第24章−3 異世界の軟禁は甘々です(3)

 こちらの世界はぬるすぎる。


 ぬるいというか、甘い。


 もう、どうしようもなく激甘だ。


 オレの世話をするよう命じられたリニー少年とフレドリックくんは、さらにとてつもなく激甘だった。


 困ったことに、優秀な小姓と護衛騎士は、やりすぎじゃないですか? と、こちらが心配するくらいにオレを甘やかしてくるんだよ。


 外に出ることを我慢しているオレを気遣ってなのかもしれないけど、オレに対する態度は、日に日に甘さを増していて、今では超激甘な状態になっている。


 アレだよ。アレ。


 勇者たちが色々やってた恋愛『げーむ』とかの、親密度マックス状態になってしまっているんじゃないだろうか……。


 オレが油断してたときに限って決まって『魅せてくる』ふたりのレアな表情が、オレの心をきゅんきゅんさせてきて、正直なところとても……苦しいんだ。


 リニー少年が淹れてくれたお茶を美味しいと言って褒めたら、頬をピンク色に染めて、碧眼をウルウルさせながらオレを上目遣いで見上げてきた……ときは、飲んでいたお茶を吹き出しそうになってしまった。

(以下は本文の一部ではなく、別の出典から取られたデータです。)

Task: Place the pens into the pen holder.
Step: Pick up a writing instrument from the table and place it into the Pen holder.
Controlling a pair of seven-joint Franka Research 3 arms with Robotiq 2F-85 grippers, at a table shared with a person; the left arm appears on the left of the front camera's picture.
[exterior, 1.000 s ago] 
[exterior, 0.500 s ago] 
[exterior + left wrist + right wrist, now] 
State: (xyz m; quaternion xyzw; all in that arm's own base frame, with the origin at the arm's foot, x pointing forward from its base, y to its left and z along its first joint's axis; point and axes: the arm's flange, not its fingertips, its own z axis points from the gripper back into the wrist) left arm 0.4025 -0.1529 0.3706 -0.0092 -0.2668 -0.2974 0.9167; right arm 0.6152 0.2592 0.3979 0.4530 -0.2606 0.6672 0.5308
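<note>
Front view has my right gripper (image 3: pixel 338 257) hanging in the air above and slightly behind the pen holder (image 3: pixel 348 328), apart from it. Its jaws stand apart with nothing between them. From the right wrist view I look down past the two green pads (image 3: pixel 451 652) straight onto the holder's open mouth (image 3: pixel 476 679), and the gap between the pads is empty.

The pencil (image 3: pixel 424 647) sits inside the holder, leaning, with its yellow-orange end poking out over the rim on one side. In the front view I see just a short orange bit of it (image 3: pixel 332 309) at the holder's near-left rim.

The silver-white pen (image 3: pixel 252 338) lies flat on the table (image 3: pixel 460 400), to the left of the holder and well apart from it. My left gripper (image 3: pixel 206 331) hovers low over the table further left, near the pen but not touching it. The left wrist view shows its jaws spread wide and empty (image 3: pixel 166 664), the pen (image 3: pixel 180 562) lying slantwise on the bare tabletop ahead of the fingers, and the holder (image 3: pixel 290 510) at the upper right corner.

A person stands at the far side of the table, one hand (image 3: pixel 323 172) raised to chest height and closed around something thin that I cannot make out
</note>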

 いちばんすごかったのは、オレの入浴中に石鹸で足をすべらせたリニー少年が、浴槽の中に落ちてきてずぶ濡れになってしまったときだ。


 オレが慌てて助け起こしたので、風呂ポチャイベントは、大事にはならなかったんだが……。


 一方、男前なフレドリックくんは、一挙一動が洗練されており、オレの護衛中はあいかわらず壁だったり、空気だったりする。


 そのようななか、茶飲み友達であり、読書後の感想を語り合う関係に進展し、さらには、盤上ゲームの相手をしてくれる仲になっていた。


 リニー少年の淹れたお茶が美味しいのも、フレドリックくんが同席しているからだと思うよ。


 それくらいには意識している存在だ。


 フレドリックくんの家が所持している軍事関連の本について質問するのだが、その答えが非常に的確でわかりやすく、かつ、自分の意見も述べてくる。


 軍運用にはあまり興味がなかったオレにとって、その話はとても新鮮で、感心することばかりだった。


 つくづく、才能の無駄遣いというか、この世界が戦乱の世で、軍事国家なら、間違いなくフレドリックくんは歴史書に名を残す名将か、それこそ、大陸統一をやってのけそうなくらいの才覚に溢れている。


 産まれてくる場所を間違えたんじゃないか……って思ったくらいだよ。